The task — Among the lines below, which ones contain the word "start"? Copy every such line.

Data provided —
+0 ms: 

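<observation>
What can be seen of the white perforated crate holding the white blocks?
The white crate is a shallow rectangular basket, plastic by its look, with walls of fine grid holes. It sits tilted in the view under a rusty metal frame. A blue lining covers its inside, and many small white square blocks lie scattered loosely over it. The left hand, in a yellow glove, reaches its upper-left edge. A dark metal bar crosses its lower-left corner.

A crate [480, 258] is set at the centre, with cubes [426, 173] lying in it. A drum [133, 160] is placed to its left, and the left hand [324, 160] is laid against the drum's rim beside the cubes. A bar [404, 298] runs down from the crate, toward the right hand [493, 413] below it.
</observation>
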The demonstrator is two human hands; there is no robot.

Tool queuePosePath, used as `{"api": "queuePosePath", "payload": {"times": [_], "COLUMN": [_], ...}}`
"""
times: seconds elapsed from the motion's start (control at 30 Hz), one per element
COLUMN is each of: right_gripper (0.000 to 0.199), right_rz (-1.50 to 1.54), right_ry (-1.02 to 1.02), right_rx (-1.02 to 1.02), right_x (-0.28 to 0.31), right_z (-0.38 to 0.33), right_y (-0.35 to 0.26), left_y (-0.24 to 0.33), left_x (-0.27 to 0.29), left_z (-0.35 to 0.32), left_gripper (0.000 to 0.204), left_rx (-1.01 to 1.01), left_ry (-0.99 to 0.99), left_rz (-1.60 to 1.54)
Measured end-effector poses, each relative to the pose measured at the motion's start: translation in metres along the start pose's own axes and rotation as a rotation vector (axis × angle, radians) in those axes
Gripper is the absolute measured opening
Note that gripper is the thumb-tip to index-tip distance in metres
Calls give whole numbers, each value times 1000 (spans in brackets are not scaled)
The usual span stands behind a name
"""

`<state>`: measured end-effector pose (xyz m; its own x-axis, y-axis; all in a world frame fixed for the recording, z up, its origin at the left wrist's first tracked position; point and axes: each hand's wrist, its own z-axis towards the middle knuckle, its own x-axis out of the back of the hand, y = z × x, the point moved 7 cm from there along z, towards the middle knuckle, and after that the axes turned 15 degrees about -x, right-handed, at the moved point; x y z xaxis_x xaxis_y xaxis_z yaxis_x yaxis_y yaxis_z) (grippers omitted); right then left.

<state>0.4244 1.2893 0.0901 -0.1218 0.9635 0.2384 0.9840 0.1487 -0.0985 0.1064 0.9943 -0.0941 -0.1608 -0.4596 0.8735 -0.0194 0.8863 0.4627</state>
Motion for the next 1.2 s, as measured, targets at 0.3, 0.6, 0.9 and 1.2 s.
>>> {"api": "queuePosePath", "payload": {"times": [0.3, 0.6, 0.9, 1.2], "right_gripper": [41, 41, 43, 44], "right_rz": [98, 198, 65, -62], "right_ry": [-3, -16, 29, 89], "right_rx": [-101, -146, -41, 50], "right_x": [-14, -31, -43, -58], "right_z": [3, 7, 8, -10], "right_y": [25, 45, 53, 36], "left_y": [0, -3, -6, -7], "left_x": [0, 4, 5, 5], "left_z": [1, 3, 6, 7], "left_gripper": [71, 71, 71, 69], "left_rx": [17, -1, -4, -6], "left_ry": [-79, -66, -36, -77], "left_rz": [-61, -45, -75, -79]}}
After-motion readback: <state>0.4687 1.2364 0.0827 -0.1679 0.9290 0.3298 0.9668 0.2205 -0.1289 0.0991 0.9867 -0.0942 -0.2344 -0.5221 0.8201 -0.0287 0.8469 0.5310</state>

Exercise output —
times: seconds elapsed from the motion's start (control at 30 Hz), one per element
Measured end-effector poses, each relative to the pose measured at the motion's start: translation in metres along the start pose's own axes and rotation as a rotation vector (axis × angle, radians) in those axes

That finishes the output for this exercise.